WHAT IS EXPECTED.
Only the lines below starting at the one containing "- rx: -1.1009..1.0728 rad" and ending at the one containing "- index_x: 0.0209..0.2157" belong in the answer, each copied exactly.
..............................
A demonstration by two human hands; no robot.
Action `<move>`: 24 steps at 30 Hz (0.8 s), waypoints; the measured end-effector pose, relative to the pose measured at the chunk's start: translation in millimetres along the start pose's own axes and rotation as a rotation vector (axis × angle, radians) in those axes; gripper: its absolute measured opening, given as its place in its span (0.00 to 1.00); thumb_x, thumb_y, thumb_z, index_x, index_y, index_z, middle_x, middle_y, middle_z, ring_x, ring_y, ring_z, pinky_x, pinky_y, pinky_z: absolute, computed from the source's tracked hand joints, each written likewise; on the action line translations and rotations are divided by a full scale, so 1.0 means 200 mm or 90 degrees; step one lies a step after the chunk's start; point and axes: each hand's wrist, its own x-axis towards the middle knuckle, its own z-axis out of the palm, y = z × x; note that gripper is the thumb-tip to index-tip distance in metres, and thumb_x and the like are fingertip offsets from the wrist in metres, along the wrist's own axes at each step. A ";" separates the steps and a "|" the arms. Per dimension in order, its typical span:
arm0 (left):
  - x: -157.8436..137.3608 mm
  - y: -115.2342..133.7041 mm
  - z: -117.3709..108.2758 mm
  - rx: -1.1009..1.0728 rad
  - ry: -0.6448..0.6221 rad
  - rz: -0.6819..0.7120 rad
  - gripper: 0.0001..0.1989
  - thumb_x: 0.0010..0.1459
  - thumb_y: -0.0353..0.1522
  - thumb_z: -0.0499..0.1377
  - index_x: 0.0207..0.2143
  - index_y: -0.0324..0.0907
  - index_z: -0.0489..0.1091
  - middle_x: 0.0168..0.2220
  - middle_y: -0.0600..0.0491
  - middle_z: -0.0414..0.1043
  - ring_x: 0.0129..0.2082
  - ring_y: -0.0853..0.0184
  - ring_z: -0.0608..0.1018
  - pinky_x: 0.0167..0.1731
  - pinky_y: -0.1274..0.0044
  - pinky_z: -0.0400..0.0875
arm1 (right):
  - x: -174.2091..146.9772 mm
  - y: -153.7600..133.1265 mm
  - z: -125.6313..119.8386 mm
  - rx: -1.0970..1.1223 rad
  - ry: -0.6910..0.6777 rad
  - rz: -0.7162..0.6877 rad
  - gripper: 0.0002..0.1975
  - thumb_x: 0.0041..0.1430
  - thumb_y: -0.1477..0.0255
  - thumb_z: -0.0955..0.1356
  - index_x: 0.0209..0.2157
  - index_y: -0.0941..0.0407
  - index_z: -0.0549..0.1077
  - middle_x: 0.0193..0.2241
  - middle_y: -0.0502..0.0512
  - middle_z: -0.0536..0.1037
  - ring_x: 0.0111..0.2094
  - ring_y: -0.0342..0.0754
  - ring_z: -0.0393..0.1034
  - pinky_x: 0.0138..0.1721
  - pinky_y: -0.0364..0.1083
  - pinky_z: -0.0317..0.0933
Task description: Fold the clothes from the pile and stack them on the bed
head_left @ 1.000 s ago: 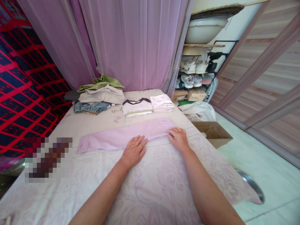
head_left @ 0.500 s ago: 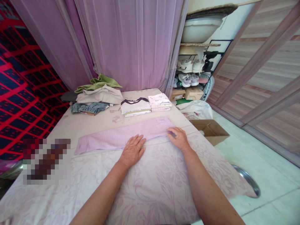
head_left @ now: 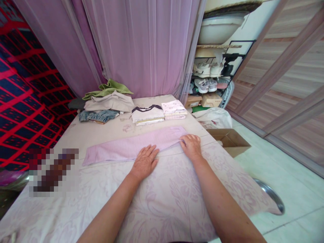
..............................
EXERCISE RESPONSE.
  - rx: -1.1009..1.0728 rad
  - ry: -0.6448..0.6221 rad
  - rz: -0.6819..0.7120 rad
  - gripper: 0.0001..0.1989
  - thumb_x: 0.0010..0.1459
  - thumb_y: -0.0353..0.1522
  - thumb_z: -0.0499..0.1377
  - index_x: 0.0207..0.2143
  - index_y: -0.0324..0.0907
  - index_z: -0.0489..0.1091
  - middle_x: 0.0168..0.2220
  - middle_y: -0.0600..0.0491
  - middle_z: -0.0414..0.1043
  - ring_x: 0.0129..0.2082
  - ring_y: -0.0853..0.0184
  - ring_z: -0.0608..0.1018
  - pinky_x: 0.0167..0.1731
  - pinky_y: -0.1274..0.0044
  - pinky_z: -0.0400..0.0875
arm1 (right):
  - x: -174.2091..146.9772 mm
  - y: -153.7600..133.1265 mm
  - z: -125.6313..119.8386 mm
  - rx: -1.0970..1.1223 rad
  - ry: -0.6910..0.6777 rad
  - rz: -0.7162..0.6877 rad
  - gripper: 0.0002..0.1975
  - thumb_x: 0.0041..0.1430
  - thumb_y: -0.1477..0.0255
  - thumb_z: -0.0955..0.1356
  - index_x: 0.0209..0.2157

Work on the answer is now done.